Naguran is one of the biggest villages in Jind district, Haryana state, India. The pin code of Naguran Jind is 126125. Jind, the nearest city is around 14–15 km away from the village.

It is surrounded by Jind-Chandigarh road & Jind-Karnal road. Naguran has many neighbour villages like Shahpur, Dahola, Hasanpur, Alewa, Dilwala, Mandi, Baddana, Khera, Samdo etc.

==Demographics==
At the 2011 Census of India, Naguran had a population of 11614 (appr. 100000th part of India's population) of which 6203 are males while 5411 are females residing in 2046 homes. In Naguran village population of children with age 0-6 is 1457 which makes up 12.55% of total population of village. Average Sex Ratio of Naguran village is 872 which is lower than Haryana state average of 879. Child Sex Ratio for the Naguran as per census is 803, lower than Haryana average of 834.

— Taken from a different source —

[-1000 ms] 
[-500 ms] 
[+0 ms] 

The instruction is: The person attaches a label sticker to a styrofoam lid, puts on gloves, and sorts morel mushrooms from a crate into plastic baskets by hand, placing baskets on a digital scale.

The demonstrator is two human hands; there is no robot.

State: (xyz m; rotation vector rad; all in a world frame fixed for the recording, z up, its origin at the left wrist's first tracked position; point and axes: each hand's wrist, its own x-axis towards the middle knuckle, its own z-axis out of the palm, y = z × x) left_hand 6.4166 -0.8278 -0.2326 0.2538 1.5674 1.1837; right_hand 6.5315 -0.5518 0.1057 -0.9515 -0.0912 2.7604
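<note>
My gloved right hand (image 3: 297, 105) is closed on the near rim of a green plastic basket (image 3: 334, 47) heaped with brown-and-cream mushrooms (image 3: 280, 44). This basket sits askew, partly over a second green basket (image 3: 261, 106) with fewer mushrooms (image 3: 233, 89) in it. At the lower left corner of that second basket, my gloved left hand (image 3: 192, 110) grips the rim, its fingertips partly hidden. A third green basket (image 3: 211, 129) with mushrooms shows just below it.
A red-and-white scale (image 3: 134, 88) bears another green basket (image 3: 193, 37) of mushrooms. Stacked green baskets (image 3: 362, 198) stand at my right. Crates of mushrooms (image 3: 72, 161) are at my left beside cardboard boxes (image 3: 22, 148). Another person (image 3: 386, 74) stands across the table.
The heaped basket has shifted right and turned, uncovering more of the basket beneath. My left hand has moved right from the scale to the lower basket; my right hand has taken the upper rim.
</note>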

Naguran village has a lower literacy rate that the average rate in Haryana. In 2011, the literacy rate of Naguran village was 67.93% compared to 75.55% of Haryana. In Naguran Male literacy stands at 78.18% while female literacy rate was 56.32%.

The main mother-tongue language is Hindi, but the dialect majorly spoken is Haryanvi.

==Government==
As per constitution of India and Panchayati Raj Act, New Govt. headed by Manohar Lal Khattar. Naguran village is administered by educated (10th pass) Sarpanch (Head of Village) who is elected representative of village. Presently, It comes under Uchana constituency. The Jind district administration executes the government policies and plans for Naguran village.the sarpanch of naguran is kuldeep Khatkar s/o Shab Khatkar.

Naguran has two Gram Panchayats. Naguran village panchayat is one of the 22 panchayats of Alewa Block. Alewa block is one of the seven blocks of district Jind in Haryana.